▶ **Task instructions**: Once you find the line with "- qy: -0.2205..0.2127", transcribe it and all the lines that follow to the end of the data, exactly as written; skip any pictures.

▶ **Data section**:
== == ==

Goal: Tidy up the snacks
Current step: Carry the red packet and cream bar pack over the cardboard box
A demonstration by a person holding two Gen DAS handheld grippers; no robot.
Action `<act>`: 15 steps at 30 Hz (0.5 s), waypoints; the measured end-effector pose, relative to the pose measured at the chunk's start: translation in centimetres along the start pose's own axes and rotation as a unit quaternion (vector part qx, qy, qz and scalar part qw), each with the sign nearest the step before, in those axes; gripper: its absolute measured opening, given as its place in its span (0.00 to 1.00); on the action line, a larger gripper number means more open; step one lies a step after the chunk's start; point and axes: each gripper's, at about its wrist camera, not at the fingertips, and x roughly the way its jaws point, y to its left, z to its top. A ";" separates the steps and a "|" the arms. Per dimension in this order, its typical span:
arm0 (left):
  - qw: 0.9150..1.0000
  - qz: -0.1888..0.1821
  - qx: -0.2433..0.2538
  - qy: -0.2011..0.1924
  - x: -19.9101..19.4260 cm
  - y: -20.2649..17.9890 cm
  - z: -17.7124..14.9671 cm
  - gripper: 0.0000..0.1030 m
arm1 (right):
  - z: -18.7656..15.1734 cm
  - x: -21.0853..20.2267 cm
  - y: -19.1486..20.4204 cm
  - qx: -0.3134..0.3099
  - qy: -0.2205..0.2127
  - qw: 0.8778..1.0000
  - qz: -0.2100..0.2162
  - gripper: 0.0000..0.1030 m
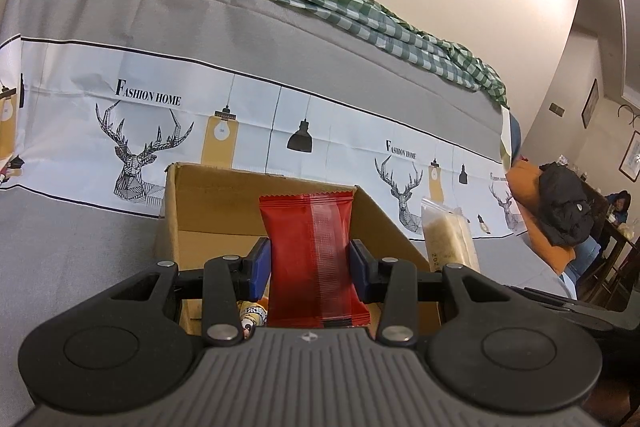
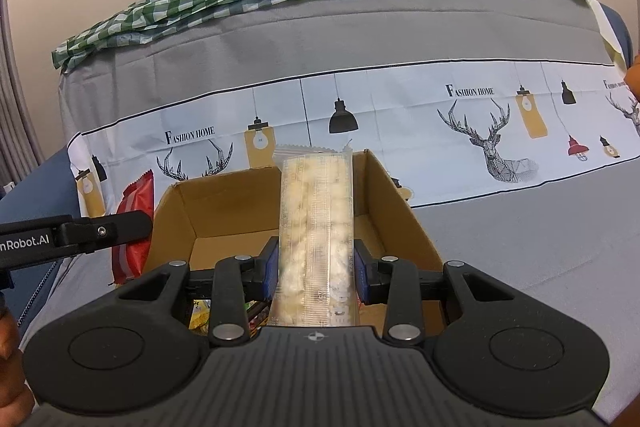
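A: What do the fingers hold?
B: The left gripper (image 1: 308,263) clamps one glossy red packet (image 1: 312,259), frame centre; the right gripper (image 2: 316,267) clamps one clear ribbed pack (image 2: 316,227) of pale pieces.
A: Beyond?
B: One open cardboard box (image 2: 400,219), on grey cloth.

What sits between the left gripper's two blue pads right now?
A red snack packet, standing upright and pinched by the left gripper above the open cardboard box. The left wrist view shows it plainly.
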 end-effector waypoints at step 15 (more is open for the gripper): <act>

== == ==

▶ **Response**:
  - qy: -0.2205..0.2127
  - qw: 0.8778..1.0000
  - qz: -0.2100..0.2162
  - gripper: 0.0000..0.1030 m
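A: What do the fingers hold?
B: The left gripper (image 1: 308,263) clamps one glossy red packet (image 1: 312,259), frame centre; the right gripper (image 2: 316,267) clamps one clear ribbed pack (image 2: 316,227) of pale pieces.
A: Beyond?
B: One open cardboard box (image 2: 400,219), on grey cloth.

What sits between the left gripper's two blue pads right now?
A red snack packet, standing upright and pinched by the left gripper above the open cardboard box. The left wrist view shows it plainly.
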 end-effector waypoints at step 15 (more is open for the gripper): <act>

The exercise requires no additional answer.